News Siracusa: “Esprimo la mia solidarietà ai sindacati di polizia penitenziaria che stanno manifestando non solo per il mancato inserimento in busta paga degli accrediti dei servizi dei mesi precedenti, ma per le problematiche condizioni in cui, giornalmente, prestano il loro servizio”.
E’ quanto espresso dal l’On. Sofia Amoddio, precisando che il mese scorso ha presentato una interrogazione parlamentare al Ministro di Grazia e Giustizia per esporre il sottodimensionamento dell’organico nel carcere di Siracusa.

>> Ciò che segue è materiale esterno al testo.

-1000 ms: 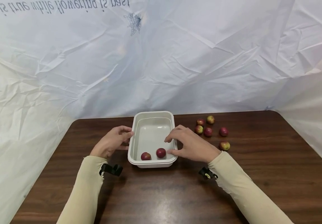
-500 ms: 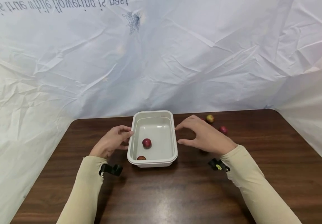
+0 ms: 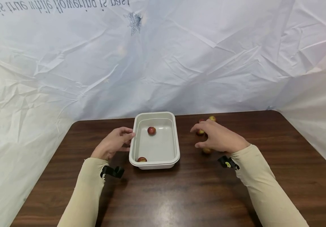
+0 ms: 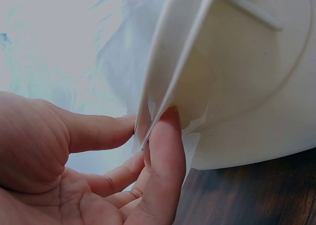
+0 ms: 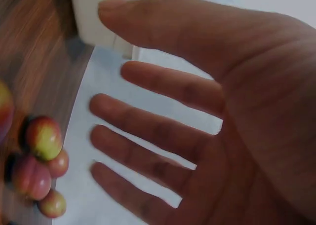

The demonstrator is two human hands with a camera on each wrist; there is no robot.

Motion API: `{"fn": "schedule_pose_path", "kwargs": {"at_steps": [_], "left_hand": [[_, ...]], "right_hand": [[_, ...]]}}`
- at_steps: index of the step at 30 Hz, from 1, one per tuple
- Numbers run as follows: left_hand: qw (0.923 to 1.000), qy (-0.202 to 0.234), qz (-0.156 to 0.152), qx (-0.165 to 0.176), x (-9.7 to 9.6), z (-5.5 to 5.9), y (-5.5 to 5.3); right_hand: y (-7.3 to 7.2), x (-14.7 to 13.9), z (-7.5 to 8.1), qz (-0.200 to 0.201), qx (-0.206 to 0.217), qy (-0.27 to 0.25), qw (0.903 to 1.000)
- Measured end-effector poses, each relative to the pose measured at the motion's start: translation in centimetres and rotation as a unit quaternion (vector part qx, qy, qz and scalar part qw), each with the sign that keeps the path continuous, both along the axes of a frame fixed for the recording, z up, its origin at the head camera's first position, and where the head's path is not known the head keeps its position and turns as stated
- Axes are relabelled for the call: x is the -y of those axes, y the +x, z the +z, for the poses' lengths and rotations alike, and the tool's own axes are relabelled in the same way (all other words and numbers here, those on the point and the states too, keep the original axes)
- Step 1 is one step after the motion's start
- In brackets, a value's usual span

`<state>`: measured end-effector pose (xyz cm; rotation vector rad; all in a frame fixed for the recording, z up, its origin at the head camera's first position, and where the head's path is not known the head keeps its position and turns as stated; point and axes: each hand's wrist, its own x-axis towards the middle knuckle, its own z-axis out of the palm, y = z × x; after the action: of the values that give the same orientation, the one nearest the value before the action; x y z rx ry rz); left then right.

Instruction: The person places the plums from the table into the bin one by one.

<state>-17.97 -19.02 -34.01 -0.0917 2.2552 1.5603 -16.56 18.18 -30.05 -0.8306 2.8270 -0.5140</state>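
A pale grey plastic tub point(image 3: 158, 148) sits at the table's far edge, its rim showing two layers in the left wrist view. My left hand point(image 3: 113, 143) pinches the tub's left rim point(image 4: 173, 77) between thumb and fingers. Inside lie two small red apples, one apple point(image 3: 151, 130) at the far end and another apple point(image 3: 142, 159) in the near left corner. Right of the tub, my right hand point(image 3: 219, 135) hovers over several red-yellow apples point(image 3: 200, 132) with nothing in its grasp; its fingers are spread in the right wrist view. It partly hides those apples.
The dark wooden table point(image 3: 163, 195) extends toward me and to both sides. A wrinkled white cloth point(image 3: 163, 63) hangs behind it and along the sides. Black straps point(image 3: 113, 171) with small devices are on both wrists.
My right hand has drawn away from the tub to the right, over the loose apples. One apple rolled to the tub's far end; the other shifted slightly left. My left hand stays put.
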Motion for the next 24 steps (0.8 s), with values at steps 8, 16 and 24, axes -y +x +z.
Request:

“Tra pensionamenti e trasferimenti – prosegue la deputata nazionale – il personale degli agenti di Polizia Penitenziaria, in pianta organica, si è abbassato di troppe unità. L’entrata in vigore della «sorveglianza dinamica» che dispone l’apertura delle celle dalla mattina al pomeriggio, permettendo ai detenuti di potersi muovere liberamente negli spazi comuni, ha in parte ovviato alle gravi carenze di organico del personale di Polizia Penitenziaria perché permette un controllo esterno ma, in caso di emergenza, l’intervento degli agenti diventa più complicato. La «sorveglianza dinamica», come avviene nelle carceri del nord Italia, dovrebbe essere supportata da un rete di telecamere di sorveglianza che a Cavadonna risulta obsoleta ed insufficiente.
Nel carcere di Siracusa il rapporto è di due agenti per centoventi detenuti, numeri impietosi che giustificano le lamentele dei sindacati. Quello della Polizia Penitenziaria – conclude l’On. Amoddio – è un lavoro molto difficile, delicato ed usurante. Per questo continuerò a seguire questa battaglia nelle sedi istituzionali perché sono fermamente convinta che la protesta dei sindacati sia giusta e che lo Stato debba intervenire per garantire un congruo numero di agenti e standard di sicurezza”.